Read the data, and whenever a line holds the word "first", report that line.
------------------------------------------------------------------------
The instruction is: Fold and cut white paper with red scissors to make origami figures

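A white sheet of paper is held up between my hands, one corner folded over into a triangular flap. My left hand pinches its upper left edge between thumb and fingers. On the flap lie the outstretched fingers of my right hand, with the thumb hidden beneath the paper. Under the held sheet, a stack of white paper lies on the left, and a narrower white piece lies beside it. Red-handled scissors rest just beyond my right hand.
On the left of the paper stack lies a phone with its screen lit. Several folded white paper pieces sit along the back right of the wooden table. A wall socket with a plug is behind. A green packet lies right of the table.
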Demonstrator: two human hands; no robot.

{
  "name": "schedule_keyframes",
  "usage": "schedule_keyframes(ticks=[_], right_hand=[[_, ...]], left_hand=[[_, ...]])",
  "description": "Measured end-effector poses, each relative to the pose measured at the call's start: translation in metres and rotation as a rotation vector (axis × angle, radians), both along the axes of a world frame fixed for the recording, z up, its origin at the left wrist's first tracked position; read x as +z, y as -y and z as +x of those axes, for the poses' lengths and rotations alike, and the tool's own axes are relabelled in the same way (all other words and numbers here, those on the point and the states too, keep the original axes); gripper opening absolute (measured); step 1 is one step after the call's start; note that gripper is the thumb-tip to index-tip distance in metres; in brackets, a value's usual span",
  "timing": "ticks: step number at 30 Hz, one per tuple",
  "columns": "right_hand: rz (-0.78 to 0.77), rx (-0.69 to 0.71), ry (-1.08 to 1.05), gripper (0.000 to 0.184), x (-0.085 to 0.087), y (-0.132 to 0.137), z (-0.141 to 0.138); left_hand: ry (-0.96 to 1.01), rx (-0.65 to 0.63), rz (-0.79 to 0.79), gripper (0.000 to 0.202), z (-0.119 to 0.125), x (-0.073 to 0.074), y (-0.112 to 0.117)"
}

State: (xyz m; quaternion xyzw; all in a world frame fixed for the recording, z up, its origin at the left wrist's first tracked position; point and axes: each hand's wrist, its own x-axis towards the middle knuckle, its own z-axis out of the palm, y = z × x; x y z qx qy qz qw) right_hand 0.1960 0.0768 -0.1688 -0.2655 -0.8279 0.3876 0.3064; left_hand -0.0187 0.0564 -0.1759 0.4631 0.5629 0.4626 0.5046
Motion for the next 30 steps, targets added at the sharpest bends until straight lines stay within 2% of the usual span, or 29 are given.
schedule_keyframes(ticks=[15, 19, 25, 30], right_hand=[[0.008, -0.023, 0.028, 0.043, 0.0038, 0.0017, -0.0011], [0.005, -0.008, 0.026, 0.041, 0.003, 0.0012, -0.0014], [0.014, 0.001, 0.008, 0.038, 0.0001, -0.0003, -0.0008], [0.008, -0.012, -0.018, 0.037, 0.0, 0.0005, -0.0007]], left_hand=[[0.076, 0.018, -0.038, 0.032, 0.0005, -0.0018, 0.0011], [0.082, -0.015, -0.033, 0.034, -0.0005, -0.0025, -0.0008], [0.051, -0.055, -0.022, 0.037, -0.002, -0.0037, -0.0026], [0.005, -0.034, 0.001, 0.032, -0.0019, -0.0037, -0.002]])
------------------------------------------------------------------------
--- Exercise response ---
  "description": "Measured end-effector poses, each relative to the pose measured at the call's start: translation in metres and rotation as a rotation vector (axis × angle, radians), both along the axes of a world frame fixed for the recording, z up, its origin at the left wrist's first tracked position; read x as +z, y as -y and z as +x of those axes, for the poses' lengths and rotations alike, and the tool's own axes are relabelled in the same way (all other words and numbers here, those on the point and the states too, keep the original axes); gripper opening absolute (measured); step 1 is one step after the call's start; note that gripper is the thumb-tip to index-tip distance in metres; in brackets, a value's usual span",
State: (xyz m; quaternion xyzw; all in a world frame fixed for the recording, z up, its origin at the left wrist's first tracked position; point and axes: each hand's wrist, its own x-axis towards the middle knuckle, its own z-axis out of the palm, y = z × x; x y z qx qy qz qw) right_hand 0.1960 0.0768 -0.1688 -0.2655 -0.8279 0.3876 0.3064; left_hand -0.0187 0.0564 -0.1759 0.4631 0.5629 0.4626 0.5046

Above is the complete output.